» Task: Could you quote, exactly as they stand, the lines running from the one with "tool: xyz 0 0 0" to the final line of the material?

Segment Start: Provided material

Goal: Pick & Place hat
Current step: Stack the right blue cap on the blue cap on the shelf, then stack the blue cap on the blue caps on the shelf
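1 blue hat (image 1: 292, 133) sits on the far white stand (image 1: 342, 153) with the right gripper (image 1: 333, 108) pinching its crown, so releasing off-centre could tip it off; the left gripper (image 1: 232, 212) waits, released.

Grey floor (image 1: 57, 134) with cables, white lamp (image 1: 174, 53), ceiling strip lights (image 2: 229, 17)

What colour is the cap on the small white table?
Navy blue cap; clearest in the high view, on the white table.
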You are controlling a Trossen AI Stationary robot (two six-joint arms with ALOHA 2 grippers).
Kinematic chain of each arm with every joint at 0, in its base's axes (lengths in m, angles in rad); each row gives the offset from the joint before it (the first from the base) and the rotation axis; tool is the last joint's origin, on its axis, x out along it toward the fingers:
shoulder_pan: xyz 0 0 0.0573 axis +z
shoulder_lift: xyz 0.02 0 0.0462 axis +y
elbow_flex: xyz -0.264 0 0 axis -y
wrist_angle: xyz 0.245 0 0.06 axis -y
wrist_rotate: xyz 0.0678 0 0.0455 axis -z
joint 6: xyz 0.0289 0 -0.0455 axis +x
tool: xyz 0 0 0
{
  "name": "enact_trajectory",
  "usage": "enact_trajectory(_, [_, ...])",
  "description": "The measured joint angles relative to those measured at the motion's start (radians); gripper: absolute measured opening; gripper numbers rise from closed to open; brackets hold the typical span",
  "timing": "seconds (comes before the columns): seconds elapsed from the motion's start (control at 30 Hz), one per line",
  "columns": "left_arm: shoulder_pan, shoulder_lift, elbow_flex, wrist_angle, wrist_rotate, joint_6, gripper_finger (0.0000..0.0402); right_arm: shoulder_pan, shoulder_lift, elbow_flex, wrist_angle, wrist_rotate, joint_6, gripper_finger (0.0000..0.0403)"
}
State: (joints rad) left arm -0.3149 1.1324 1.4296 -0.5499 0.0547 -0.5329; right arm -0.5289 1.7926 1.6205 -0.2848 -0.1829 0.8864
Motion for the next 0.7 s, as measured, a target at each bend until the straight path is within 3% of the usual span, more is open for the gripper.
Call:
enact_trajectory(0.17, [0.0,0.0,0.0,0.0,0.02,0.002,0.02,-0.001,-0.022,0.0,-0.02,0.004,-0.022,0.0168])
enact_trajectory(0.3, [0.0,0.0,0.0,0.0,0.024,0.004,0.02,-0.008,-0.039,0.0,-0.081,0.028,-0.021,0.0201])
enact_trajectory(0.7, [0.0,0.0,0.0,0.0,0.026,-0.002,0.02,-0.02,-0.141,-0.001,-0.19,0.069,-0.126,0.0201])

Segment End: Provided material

» Written response:
tool: xyz 0 0 0
{
  "name": "enact_trajectory",
  "usage": "enact_trajectory(_, [_, ...])",
  "description": "The measured joint angles relative to those measured at the motion's start (radians); gripper: absolute measured opening; gripper numbers rise from closed to open; brackets hold the typical span",
  "timing": "seconds (comes before the columns): seconds elapsed from the motion's start (control at 30 Hz), one per line",
  "columns": "left_arm: shoulder_pan, shoulder_lift, elbow_flex, wrist_angle, wrist_rotate, joint_6, gripper_finger (0.0000..0.0402); right_arm: shoulder_pan, shoulder_lift, elbow_flex, wrist_angle, wrist_rotate, joint_6, gripper_finger (0.0000..0.0403)"
}
State: (joints rad) left arm -0.3149 1.1324 1.4296 -0.5499 0.0547 -0.5329; right arm -0.5289 1.7926 1.6205 -0.2848 -0.1829 0.8864
Motion for the next 0.7 s, as measured, a target at each bend until the straight path is within 3% of the usual span, more is open for the gripper.
Call:
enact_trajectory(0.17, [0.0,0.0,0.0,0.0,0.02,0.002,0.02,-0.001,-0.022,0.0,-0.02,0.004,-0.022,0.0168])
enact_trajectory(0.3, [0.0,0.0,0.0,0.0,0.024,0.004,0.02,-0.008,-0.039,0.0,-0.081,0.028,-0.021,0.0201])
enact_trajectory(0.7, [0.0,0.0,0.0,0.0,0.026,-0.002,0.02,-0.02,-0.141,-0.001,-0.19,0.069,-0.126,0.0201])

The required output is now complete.